» What this task involves:
The whole listing is to be retyped exactly as it appears.

» Stored data:
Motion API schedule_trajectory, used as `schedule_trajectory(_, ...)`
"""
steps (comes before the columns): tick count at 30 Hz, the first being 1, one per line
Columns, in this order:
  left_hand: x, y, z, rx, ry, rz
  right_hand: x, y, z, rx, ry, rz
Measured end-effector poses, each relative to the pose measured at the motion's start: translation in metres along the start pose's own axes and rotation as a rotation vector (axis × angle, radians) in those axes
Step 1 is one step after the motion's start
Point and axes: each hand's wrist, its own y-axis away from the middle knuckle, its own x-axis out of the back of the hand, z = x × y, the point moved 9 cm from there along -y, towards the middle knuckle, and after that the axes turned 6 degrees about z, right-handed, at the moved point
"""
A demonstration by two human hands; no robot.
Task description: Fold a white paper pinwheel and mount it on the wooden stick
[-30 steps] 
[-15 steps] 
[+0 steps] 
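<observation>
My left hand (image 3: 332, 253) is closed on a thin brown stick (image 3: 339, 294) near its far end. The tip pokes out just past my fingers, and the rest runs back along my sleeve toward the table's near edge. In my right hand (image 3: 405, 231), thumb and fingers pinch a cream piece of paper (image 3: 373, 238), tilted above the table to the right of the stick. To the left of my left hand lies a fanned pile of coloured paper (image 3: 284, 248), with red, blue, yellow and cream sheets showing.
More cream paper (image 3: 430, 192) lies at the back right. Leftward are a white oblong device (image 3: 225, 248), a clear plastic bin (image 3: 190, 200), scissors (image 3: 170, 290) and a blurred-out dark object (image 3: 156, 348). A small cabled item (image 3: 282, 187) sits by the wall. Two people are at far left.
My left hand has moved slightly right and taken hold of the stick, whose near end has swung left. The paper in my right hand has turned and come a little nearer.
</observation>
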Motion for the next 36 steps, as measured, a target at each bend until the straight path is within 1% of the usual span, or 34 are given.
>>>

» The answer:
Motion API schedule_trajectory, used as `schedule_trajectory(_, ...)`
"""
steps (comes before the columns): tick count at 30 Hz, the first being 1, one per line
Columns, in this order:
  left_hand: x, y, z, rx, ry, rz
  right_hand: x, y, z, rx, ry, rz
Measured end-effector poses, each relative to the pose measured at the motion's start: translation in metres along the start pose's own axes and rotation as a rotation vector (axis × angle, radians) in those axes
Step 1 is one step after the motion's start
Point and axes: each hand's wrist, its own y-axis away from the middle knuckle, its own x-axis out of the back of the hand, z = x × y, the point moved 9 cm from there along -y, towards the middle knuckle, and after that the axes turned 6 degrees about z, right-handed, at the moved point
"""
A demonstration by two human hands; no robot.
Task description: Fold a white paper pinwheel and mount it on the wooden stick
[-30 steps] 
[-15 steps] 
[+0 steps] 
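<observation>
My left hand (image 3: 332, 253) is closed on a thin brown stick (image 3: 339, 294) near its far end. The tip pokes out just past my fingers, and the rest runs back along my sleeve toward the table's near edge. In my right hand (image 3: 405, 231), thumb and fingers pinch a cream piece of paper (image 3: 373, 238), tilted above the table to the right of the stick. To the left of my left hand lies a fanned pile of coloured paper (image 3: 284, 248), with red, blue, yellow and cream sheets showing.
More cream paper (image 3: 430, 192) lies at the back right. Leftward are a white oblong device (image 3: 225, 248), a clear plastic bin (image 3: 190, 200), scissors (image 3: 170, 290) and a blurred-out dark object (image 3: 156, 348). A small cabled item (image 3: 282, 187) sits by the wall. Two people are at far left.
My left hand has moved slightly right and taken hold of the stick, whose near end has swung left. The paper in my right hand has turned and come a little nearer.
</observation>
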Motion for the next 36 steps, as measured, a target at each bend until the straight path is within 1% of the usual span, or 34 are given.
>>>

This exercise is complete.